Write the added letter in the space between the word which doesn't have it and the word which does.  For the row in the example you'd write:

1. LIE  D  2. IDLE  Y  3. YIELD

When you have solved all the clues and written down all the added letters, the added letters will form columns that spell out a message of some sort. It might be a person's name, it might be the title of a book, it might be a familiar phrase, or it might be a series of related words. Your challenge is to solve all the clues, fill in the vertical columns, and figure out what the vertical columns mean.

boilerplate example for explaining JulieCrostics
In the example given, the verticals read DAIL   YKOS.  With proper spacing and capitalization that spells out Daily Kos!

..................................................................................................................
Warm-Up Party  / SUNDAY PUZZLE / Warm-Up Party  / SUNDAY PUZZLE / Warm-Up Party
SUNDAY PUZZLE / Warm-Up Party /  SUNDAY PUZZLE  / Warm-Up Party / SUNDAY PUZZLE
..................................................................................................................

The Instructions, part 2: Crypto-Gremlins

Ordinary cryptograms can be solved by online programs which run through all the possible letter substitutions; Crypto-Gremlins can't. That's because before encoding a passage I alter the text so that every word begins with a consonant or consonant sound and that every word ends with a vowel or vowel sound.  If the words don't naturally begin or end that way, I add letters of my choosing to make sure they do.

Take, for instance, the sentence The cats are attending university to learn ballet.  

   1. The and to begin with consonants and ends with a vowels, so they're  fine and would be left alone: THE, TO.
   2. Cats and learn begin with a consonants, so that's okay. But they also end in consonants, which is not okay.
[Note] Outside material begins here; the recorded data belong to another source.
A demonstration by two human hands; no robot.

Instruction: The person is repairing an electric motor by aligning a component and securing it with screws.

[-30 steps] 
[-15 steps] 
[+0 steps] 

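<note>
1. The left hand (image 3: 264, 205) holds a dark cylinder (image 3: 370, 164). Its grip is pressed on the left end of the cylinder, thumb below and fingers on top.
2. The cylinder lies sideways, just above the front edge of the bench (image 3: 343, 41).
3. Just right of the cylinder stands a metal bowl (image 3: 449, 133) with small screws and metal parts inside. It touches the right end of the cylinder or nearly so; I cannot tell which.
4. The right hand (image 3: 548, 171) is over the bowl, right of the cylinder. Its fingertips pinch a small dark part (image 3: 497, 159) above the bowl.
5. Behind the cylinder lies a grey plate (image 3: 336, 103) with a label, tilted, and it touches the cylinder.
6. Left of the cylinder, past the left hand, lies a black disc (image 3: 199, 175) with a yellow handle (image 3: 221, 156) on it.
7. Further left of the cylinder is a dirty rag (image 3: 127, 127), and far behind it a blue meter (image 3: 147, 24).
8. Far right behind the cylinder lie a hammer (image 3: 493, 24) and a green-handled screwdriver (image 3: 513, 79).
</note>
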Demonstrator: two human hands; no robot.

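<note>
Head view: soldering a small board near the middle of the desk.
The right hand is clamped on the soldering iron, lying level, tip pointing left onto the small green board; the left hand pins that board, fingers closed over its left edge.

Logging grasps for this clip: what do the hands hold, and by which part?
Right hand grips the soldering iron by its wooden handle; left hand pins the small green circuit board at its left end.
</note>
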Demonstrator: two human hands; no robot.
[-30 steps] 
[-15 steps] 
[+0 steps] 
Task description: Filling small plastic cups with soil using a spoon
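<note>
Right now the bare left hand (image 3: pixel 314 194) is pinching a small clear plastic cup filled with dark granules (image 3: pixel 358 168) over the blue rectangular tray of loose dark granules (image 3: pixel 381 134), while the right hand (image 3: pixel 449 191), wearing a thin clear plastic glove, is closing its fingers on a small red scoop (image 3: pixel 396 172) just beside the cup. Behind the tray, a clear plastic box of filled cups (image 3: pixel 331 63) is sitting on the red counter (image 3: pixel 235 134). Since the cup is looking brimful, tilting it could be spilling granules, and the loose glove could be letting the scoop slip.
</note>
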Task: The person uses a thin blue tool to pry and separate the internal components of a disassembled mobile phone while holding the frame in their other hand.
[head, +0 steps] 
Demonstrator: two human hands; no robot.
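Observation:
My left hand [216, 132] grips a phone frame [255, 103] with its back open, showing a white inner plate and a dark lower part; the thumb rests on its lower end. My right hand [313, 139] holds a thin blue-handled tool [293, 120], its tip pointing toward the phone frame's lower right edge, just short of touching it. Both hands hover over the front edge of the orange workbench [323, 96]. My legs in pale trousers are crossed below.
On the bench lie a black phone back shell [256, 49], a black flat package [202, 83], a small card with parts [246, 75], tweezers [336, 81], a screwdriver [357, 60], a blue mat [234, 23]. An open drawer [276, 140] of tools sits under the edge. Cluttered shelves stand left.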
Therefore I will add a vowel of my choice to the end of each: CATSE, LEARNO.
   3. Are ends with a vowel, so I don't need to adjust that; but it also begins with a vowel, so that does need adjusting: QARE.
   4. Attending begins with a vowel and ends with a consonant, so it needs adjustment at both ends.  I'll change it to something like KATTENDINGE.
   5. Ballet looks like it would need adjustment but it doesn't; the word ends with a vowel sound, so it gets left alone.  BALLET.
   6. Similarly, university looks like it would need adjusting but it doesn't; the u at the beginning has a consonant sound so it's left alone. UNIVERSITY.
Now the sentence reads The catse qare kattendinge university to learno ballet, and that's what I'll encrypt.

Additional rules:

1. If a word is capitalized in the source material, the first letter of its encrypted form will be capitalized.
2. If a word is hyphenated, then each of its parts is treated as a separate word.
3. Word amendments within a puzzle should be consistent; if CATS is changed to CATSE once in a quotation, then CATS will be changed to CATSE every time it appears in that quotation.
4. All 6 of the standard vowels (A, E, I, O, U, and Y) will generally be used at least once at the end of a word in the text.
5. The bolded words of a Crypto-Gremlin are the quotation to be deciphered; the unbolded words give the source of the quotation.
That's basically it. It may sound complicated, but Crypto-Gremlins are actually fairly easy to solve once you get the hang of them.